AppleApple introduced the iPad 3 yesterday, just in case you were being held captive in the basement and haven't heard anything yet.
Apple is a company that fascinates me because of their customer loyalty, which is so extreme that it reminds me of Japanese soldiers lost in the jungles of the Phillipines who continued to fight WWII for thirty years after it was over. I always assume that when market data comes out saying Apple has 20% of the market for a product, it really means 5% of the market buying the same device four times.
While I do poke fun at Apple's hardware iterations, it doesn't mean that I don't occasionally lust after the hardware, particularly the iPad. There are so many games I'd like to play that are iOS exclusive.
So yesterday, when the iPad 3 was announced with double the resolution of the previous versions, it got my attention. 2048×1536 resolution is not a modest feature upgrade with a massive advertising campaign behind it. That's a huge leap, delivering that resolution in a 10-inch form factor, which translates to all kinds of good things in terms of possibility and usability. And I'm probably getting one.
Which, curiously enough, is not what this post is about.
Instead, it's about Apple's response to Amazon and the Kindle Fire, and it's also about Sony.

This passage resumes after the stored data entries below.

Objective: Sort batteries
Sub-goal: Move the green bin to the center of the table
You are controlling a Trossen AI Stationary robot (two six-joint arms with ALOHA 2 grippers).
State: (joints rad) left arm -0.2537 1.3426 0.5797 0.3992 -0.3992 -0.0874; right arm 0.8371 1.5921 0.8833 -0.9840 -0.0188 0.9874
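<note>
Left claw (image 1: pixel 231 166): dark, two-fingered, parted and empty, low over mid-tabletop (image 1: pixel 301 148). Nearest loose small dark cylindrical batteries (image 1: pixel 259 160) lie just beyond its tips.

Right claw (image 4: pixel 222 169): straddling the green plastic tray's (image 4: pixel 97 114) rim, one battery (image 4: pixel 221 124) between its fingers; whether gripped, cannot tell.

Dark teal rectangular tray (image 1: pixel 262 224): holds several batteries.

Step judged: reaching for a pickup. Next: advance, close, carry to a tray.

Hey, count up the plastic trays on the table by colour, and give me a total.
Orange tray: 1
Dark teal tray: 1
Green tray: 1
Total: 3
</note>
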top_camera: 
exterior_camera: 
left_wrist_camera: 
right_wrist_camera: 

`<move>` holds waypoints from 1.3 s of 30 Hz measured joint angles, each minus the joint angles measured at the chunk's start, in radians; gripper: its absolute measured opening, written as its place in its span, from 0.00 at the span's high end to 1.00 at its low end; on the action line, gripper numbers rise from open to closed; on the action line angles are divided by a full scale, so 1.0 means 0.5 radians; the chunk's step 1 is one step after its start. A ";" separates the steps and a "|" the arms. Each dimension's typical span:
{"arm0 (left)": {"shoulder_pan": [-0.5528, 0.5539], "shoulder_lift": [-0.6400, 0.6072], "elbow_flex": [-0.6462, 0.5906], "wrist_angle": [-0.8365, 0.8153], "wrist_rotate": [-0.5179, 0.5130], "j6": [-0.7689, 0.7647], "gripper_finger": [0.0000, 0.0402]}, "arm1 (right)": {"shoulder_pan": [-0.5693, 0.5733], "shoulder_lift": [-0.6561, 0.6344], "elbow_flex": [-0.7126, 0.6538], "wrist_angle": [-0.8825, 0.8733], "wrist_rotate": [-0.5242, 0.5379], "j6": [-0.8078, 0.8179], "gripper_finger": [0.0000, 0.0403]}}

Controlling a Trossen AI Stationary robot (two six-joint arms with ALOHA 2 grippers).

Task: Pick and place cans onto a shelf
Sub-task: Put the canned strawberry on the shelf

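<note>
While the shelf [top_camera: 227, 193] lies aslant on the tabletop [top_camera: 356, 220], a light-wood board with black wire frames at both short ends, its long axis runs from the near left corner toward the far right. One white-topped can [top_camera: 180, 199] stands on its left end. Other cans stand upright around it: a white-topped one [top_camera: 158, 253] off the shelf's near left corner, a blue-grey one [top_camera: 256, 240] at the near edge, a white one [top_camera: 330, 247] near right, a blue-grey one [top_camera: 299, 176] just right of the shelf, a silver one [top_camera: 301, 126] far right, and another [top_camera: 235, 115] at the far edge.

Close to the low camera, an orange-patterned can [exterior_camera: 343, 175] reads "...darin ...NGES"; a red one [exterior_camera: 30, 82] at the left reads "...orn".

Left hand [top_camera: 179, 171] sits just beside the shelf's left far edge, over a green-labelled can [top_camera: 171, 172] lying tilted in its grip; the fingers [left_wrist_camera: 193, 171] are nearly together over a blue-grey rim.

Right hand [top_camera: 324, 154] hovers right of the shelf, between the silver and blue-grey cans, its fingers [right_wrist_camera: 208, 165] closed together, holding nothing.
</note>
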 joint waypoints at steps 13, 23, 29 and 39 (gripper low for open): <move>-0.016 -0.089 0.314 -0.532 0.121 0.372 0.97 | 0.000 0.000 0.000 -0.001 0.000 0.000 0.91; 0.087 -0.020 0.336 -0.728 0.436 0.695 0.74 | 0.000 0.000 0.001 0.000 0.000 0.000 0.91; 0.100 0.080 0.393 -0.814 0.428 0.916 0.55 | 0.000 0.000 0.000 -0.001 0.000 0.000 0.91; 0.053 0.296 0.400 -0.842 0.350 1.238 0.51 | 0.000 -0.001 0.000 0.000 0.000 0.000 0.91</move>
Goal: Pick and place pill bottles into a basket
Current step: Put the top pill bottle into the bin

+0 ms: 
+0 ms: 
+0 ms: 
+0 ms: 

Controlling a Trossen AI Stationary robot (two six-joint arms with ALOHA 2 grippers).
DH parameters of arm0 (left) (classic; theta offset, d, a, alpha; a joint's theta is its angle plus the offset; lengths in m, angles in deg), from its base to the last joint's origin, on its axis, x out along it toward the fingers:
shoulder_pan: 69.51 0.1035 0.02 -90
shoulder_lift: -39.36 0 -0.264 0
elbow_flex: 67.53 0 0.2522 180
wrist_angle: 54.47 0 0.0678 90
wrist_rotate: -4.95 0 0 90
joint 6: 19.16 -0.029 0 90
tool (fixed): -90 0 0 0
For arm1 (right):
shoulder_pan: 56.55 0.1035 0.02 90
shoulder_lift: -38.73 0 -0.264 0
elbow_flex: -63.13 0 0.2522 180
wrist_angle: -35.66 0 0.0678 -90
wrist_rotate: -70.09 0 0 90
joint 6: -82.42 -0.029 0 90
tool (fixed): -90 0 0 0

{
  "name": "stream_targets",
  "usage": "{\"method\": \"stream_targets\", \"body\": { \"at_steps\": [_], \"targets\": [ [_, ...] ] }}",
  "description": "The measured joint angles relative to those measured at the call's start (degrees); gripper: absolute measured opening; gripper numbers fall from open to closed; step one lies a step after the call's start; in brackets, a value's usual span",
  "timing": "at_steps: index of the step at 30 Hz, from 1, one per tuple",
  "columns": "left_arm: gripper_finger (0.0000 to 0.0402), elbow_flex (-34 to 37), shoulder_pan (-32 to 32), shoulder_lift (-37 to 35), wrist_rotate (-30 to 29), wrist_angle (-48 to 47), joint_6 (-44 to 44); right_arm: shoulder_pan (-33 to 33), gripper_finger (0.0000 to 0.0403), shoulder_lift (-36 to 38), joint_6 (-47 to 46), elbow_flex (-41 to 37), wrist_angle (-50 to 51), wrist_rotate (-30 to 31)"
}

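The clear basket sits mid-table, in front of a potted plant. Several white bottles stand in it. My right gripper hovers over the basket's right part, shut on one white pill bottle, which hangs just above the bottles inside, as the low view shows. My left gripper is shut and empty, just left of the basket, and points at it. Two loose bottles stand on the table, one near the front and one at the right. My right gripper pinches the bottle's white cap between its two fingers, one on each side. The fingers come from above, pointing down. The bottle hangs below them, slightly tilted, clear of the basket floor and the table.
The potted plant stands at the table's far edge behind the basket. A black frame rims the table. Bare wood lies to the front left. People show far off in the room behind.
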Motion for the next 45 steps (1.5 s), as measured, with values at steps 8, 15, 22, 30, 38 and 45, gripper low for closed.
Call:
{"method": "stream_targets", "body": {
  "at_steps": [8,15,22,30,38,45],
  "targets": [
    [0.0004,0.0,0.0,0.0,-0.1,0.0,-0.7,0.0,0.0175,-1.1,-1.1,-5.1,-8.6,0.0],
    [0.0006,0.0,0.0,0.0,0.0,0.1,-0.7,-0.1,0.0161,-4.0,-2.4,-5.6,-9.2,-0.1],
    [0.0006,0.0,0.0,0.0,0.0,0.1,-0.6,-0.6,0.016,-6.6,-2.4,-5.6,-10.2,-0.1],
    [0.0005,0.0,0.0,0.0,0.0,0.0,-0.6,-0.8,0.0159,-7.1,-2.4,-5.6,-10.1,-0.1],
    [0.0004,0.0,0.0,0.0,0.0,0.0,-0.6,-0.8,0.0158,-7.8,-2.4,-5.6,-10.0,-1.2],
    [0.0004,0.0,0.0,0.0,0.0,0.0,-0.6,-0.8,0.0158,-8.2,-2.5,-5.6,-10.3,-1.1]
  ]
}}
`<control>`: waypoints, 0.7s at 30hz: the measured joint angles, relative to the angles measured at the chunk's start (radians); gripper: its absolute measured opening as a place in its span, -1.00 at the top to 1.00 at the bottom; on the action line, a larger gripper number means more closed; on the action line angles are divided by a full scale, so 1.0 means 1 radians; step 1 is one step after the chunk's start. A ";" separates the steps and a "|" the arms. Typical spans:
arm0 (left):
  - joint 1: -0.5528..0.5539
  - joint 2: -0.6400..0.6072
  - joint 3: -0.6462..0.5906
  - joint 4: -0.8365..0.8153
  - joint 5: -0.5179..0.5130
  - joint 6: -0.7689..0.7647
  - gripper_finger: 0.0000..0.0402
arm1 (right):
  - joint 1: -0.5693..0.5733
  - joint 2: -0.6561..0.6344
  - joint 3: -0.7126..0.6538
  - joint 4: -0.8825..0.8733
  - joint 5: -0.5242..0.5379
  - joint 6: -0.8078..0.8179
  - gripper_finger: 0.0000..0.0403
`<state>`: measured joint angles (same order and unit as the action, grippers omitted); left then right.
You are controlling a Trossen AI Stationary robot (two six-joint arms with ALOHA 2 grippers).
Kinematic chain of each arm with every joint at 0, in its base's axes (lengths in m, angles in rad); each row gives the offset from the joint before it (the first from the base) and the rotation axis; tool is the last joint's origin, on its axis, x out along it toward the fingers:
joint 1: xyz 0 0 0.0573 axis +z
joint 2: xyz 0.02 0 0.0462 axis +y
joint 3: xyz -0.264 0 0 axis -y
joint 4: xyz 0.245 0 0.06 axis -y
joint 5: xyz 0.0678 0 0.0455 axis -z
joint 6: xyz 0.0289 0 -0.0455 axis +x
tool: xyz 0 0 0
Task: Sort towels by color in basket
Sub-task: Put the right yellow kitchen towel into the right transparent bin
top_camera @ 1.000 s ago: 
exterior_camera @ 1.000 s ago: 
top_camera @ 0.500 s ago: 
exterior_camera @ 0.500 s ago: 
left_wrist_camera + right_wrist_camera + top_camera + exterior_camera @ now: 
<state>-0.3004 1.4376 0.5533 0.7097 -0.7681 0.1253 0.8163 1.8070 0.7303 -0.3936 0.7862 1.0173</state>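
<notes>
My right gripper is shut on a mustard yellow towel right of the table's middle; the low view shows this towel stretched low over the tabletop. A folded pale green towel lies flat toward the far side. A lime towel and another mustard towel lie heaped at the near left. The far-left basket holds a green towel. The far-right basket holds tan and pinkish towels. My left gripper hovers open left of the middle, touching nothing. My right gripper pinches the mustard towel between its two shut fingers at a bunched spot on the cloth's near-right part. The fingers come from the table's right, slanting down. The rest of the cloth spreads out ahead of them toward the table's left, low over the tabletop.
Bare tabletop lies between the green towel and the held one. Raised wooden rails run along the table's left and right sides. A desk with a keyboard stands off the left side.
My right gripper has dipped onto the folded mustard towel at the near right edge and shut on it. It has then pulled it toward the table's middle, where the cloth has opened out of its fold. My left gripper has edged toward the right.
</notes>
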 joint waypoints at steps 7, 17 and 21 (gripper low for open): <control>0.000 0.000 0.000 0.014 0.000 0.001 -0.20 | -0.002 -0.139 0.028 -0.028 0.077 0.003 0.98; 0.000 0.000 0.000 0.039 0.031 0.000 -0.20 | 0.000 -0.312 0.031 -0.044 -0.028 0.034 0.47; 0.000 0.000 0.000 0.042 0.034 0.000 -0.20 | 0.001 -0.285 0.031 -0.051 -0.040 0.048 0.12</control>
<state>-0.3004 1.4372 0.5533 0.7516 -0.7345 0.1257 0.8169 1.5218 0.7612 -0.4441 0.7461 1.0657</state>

Sony, in terms of brand loyalty, was somewhat like Apple 10 years ago. The Sony name meant something in terms of quality and innovation. There were Sony loyalists, lots of them, and they bought everything Sony made. Sony charged a premium price for their products, and they were able to do so because of brand loyalty.
We all know what happened. Sony got eaten alive on multiple fronts from underneath. They kept trying to charge a price premium (in most cases, a ridiculous one), but other companies (Samsung, for example) put out products as good or almost as good at a much lower price, and brand loyalty collapsed due to wallet loyalty.
That brings us back to Apple, which has been able to continue charging the price premium and has been staggeringly successful in a financial sense.
After Amazon released the Kindle Fire, I was interested to see if Apple would respond in any way. No, the Fire isn't the iPad, but Amazon will narrow the gap and accept lower margins. They have to be taken seriously, because their model is also tremendously successful. And when Amazon enters a market, "premium" items rapidly become commodity items because Amazon expands the market so quickly.
So we have an interesting set of circumstances.
I was very pleased with the hardware specs of the new iPad yesterday (like I said, enough to buy one), but most interesting to me was Apple's response to Amazon: there wasn't one. No price reductions, no lower end model, nothing. It's as if, for Apple, Amazon doesn't even exist.
Well, if you want an iPad 2, they're $100 cheaper now. I think that's more to clear inventory than anything else.
I will be very curious to see if the wolves begin nibbling at Apple's flanks.